Today, as I drove to my twentieth radiation treatment, I was almost on automatic pilot. Do you know how it is when even something that is out of the ordinary can become so routine?

A Metro bus blocked traffic in front of the hospital for a while causing me to wait but I didn't worry because I had time. Then I looked up. Not far from VHC are two radio or communication towers. The closer one is taller by far. What caught my eye was the fact that two men were being raised on lines, to work on the tower, I assumed. As they went higher and higher, I was amazed by their bravery. I would have been terrified. The sight of them, trusting to the cables and those on the ground who were spotting them, woke me up from being on automatic pilot. I became more observant.

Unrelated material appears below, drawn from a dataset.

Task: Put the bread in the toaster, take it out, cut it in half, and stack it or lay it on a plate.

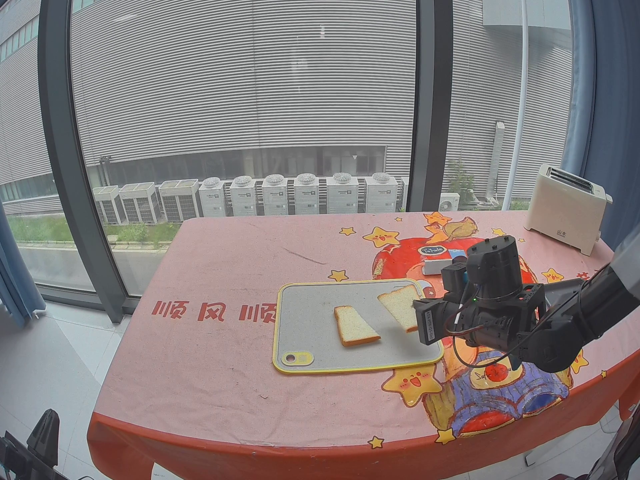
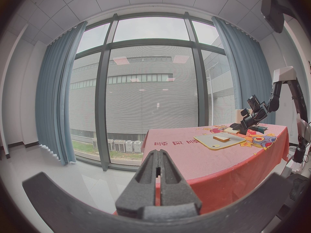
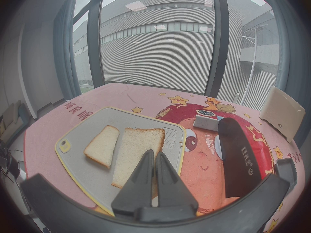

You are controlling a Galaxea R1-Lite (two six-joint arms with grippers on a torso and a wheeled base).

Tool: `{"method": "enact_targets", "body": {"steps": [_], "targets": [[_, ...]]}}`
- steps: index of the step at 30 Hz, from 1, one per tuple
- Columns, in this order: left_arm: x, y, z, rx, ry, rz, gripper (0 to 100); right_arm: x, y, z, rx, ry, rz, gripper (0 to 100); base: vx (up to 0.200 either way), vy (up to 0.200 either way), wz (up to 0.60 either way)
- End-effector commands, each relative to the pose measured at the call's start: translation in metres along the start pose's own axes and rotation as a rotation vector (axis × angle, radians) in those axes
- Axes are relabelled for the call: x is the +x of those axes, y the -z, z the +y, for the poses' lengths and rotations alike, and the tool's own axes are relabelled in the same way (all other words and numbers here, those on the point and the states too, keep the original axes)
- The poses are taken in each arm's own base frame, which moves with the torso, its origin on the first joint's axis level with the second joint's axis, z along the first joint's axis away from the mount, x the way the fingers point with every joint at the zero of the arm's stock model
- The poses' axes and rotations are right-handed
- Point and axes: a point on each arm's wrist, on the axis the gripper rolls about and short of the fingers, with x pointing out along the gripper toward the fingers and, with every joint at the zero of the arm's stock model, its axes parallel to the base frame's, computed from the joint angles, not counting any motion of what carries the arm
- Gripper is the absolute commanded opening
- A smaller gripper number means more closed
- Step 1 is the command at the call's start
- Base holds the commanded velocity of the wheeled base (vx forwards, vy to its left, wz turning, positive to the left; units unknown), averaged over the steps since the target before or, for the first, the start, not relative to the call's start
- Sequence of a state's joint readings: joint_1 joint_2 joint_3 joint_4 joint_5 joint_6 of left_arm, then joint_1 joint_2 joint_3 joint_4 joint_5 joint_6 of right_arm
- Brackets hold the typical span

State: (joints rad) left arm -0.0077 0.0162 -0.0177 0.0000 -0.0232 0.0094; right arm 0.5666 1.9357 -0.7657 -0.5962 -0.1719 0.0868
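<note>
Where the right gripper (image 3: 154,152) pinches, there sits the bread half (image 3: 137,152).

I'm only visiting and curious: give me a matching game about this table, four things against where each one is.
Things: 1 toaster; 2 knife; 3 left bread half; 4 right bread half.
Places: a flat on the cutting board; b in the shut right gripper; c far right corner of the tablecloth; d on the tablecloth beside the board.
Pairs: 1-c, 2-d, 3-a, 4-b.
</note>
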Motion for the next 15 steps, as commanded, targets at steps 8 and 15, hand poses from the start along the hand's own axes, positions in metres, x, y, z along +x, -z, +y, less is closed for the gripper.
{"method": "enact_targets", "body": {"steps": [8,15], "targets": [[0.000,0.005,0.000,0.000,0.000,0.001,0,-0.035,-0.014,-0.004,0.024,-0.010,-0.083,0,0.000,0.000,0.00],[0.000,0.005,0.000,0.000,0.000,0.001,0,-0.070,-0.023,-0.016,0.091,-0.004,-0.150,0,0.000,0.000,0.00]]}}
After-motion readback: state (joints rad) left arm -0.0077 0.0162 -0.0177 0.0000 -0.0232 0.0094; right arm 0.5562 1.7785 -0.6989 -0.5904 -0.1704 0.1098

A woman who is almost always after me was there before me. I encountered a group of nursing students--women and men-- walking down the hall. I heard snatches of different conversations than normal. Everything today seemed just a bit out of the ordinary causing me to take more notice.

It reminded me of how often we walk through life no longer seeing the palpable grace at work. Perhaps when we first came to a sense of commitment to follow Christ, we were more aware of God's touch everywhere, but after a while we no longer saw with such fresh eyes. We became habituated to the holy presence, like the two disciples who walked along the road to Emmaus not even realizing that it was Christ himself who walked and talked with him.

Today, my awareness was shocked awake by the sight of the two men high in the air. The two disciples' eyes were opened when they saw Jesus break bread for them. Oh, to stay open to seeing Christ's presence in each moment of the day!